> _Your task_
Each line of the listing must be transcribed exactly, except for the images, which should be excluded.

> _Input data_

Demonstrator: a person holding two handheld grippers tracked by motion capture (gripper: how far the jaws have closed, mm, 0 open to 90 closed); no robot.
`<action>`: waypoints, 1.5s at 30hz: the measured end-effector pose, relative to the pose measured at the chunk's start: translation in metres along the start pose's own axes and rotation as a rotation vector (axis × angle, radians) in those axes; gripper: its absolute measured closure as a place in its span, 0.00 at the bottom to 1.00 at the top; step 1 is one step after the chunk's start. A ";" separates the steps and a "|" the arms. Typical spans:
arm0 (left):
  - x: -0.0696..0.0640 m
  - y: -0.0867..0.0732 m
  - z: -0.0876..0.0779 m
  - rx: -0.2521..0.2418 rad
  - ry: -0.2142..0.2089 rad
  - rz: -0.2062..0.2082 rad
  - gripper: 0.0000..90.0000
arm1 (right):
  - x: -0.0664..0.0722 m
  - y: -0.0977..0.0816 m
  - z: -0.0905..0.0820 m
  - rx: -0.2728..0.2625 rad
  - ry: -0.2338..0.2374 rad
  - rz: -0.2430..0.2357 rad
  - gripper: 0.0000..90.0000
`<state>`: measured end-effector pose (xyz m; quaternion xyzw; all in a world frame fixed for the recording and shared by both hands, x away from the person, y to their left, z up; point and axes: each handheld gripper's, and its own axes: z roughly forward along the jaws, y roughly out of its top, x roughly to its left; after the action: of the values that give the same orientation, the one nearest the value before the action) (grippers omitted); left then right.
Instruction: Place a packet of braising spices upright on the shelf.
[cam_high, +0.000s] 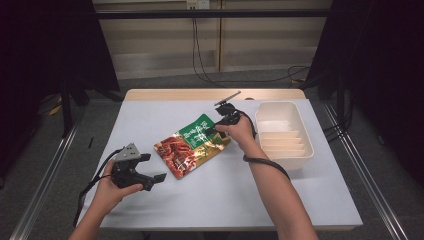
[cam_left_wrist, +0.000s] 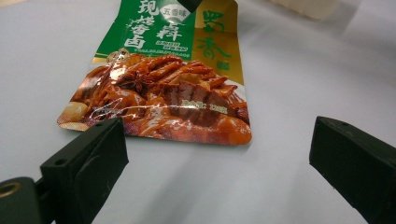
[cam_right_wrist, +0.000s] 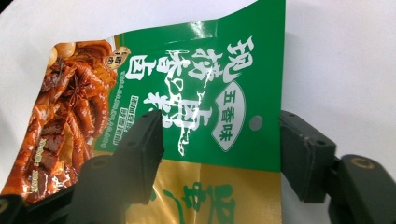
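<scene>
Nearest the person, at the table's (cam_high: 210, 200) near left, the left gripper (cam_high: 154, 176) is held just above the pale surface in the left hand (cam_high: 111, 187), its cable trailing back toward the near edge. Its jaws stand wide apart and have hold of nothing; in the left gripper view they frame bare table, with the near end of the snack pouch (cam_left_wrist: 168, 88) lying flat just beyond them.

The snack pouch (cam_high: 192, 145) sits around the middle of the table, slanted from near left to far right. Its near part shows a picture of braised food in red-brown; its far part is green with white characters, with a gold strip along one side.

The right hand (cam_high: 239, 131) reaches over the pouch's far right end with the right gripper (cam_high: 216, 131). In the right gripper view the jaws are partly open, one on either side of the pouch's green top edge (cam_right_wrist: 210, 93), which looks lifted and slightly curled between them. Whether the jaws actually touch the pouch I cannot tell.

Farther right stands a white tray (cam_high: 306, 131) with ribbed dividers inside, apart from the pouch.
</scene>
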<state>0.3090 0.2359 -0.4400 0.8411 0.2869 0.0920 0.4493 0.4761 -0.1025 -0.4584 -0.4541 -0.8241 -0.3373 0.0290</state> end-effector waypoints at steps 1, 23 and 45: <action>0.000 0.000 0.000 0.000 0.000 0.001 0.05 | 0.000 0.001 -0.001 -0.001 0.002 0.001 0.44; 0.000 0.000 0.001 0.018 0.012 0.000 0.05 | 0.000 0.011 0.003 0.043 0.025 0.023 0.72; 0.003 -0.001 0.000 0.017 0.018 -0.001 0.05 | 0.017 0.036 -0.015 0.219 0.021 0.052 1.00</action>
<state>0.3112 0.2384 -0.4407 0.8440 0.2920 0.0968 0.4394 0.4902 -0.0861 -0.4214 -0.4656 -0.8437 -0.2494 0.0959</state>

> _Output below_
Demonstrator: a person holding two handheld grippers tracked by motion capture (gripper: how far the jaws have closed, mm, 0 open to 90 closed); no robot.
`<action>`: waypoints, 1.5s at 30hz: the measured end-effector pose, relative to the pose measured at the chunk's start: translation in metres along the start pose's own axes and rotation as a rotation vector (axis × angle, radians) in those axes; gripper: its absolute measured closure as a place in its span, 0.00 at the bottom to 1.00 at the top; step 1 is one step after the chunk's start. A ";" separates the steps and a "|" the arms. Typical spans:
arm0 (left):
  - x: -0.0696..0.0640 m
  - y: -0.0867..0.0732 m
  - z: -0.0876..0.0779 m
  - rx: -0.2521..0.2418 rad
  - ry: -0.2142..0.2089 rad
  - rz: -0.2062..0.2082 rad
  - gripper: 0.0000..90.0000
arm1 (right):
  - x: -0.0664..0.0722 m
  - y: -0.0977..0.0816 m
  - z: -0.0905..0.0820 m
  - rx: -0.2728..0.2625 rad
  - ry: -0.2338..0.2374 rad
  - rz: -0.2430..0.2357 rad
  - gripper: 0.0000..90.0000
`<state>`: measured end-effector pose (xyz m; quaternion xyzw; all in a world frame fixed for the recording and shared by both hands, x away from the person, y to their left, z up; point and axes: each handheld gripper's, and its own axes: z roughly forward along the jaws, y roughly out of its top, x roughly to its left; after the action: of the values that give the same orientation, the one nearest the value before the action) (grippers omitted); left then right.
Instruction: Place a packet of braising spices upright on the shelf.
[cam_high, +0.000s] 
[cam_left_wrist, +0.000s] 
[cam_right_wrist, +0.000s] 
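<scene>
Nearest the person, at the table's (cam_high: 210, 200) near left, the left gripper (cam_high: 154, 176) is held just above the pale surface in the left hand (cam_high: 111, 187), its cable trailing back toward the near edge. Its jaws stand wide apart and have hold of nothing; in the left gripper view they frame bare table, with the near end of the snack pouch (cam_left_wrist: 168, 88) lying flat just beyond them.

The snack pouch (cam_high: 192, 145) sits around the middle of the table, slanted from near left to far right. Its near part shows a picture of braised food in red-brown; its far part is green with white characters, with a gold strip along one side.

The right hand (cam_high: 239, 131) reaches over the pouch's far right end with the right gripper (cam_high: 216, 131). In the right gripper view the jaws are partly open, one on either side of the pouch's green top edge (cam_right_wrist: 210, 93), which looks lifted and slightly curled between them. Whether the jaws actually touch the pouch I cannot tell.

Farther right stands a white tray (cam_high: 306, 131) with ribbed dividers inside, apart from the pouch.
</scene>
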<state>0.3090 0.2359 -0.4400 0.8411 0.2869 0.0920 0.4493 0.4761 -0.1025 -0.4584 -0.4541 -0.8241 -0.3373 0.0290</state> end-effector waypoints at steps 1, 23 and 45: <action>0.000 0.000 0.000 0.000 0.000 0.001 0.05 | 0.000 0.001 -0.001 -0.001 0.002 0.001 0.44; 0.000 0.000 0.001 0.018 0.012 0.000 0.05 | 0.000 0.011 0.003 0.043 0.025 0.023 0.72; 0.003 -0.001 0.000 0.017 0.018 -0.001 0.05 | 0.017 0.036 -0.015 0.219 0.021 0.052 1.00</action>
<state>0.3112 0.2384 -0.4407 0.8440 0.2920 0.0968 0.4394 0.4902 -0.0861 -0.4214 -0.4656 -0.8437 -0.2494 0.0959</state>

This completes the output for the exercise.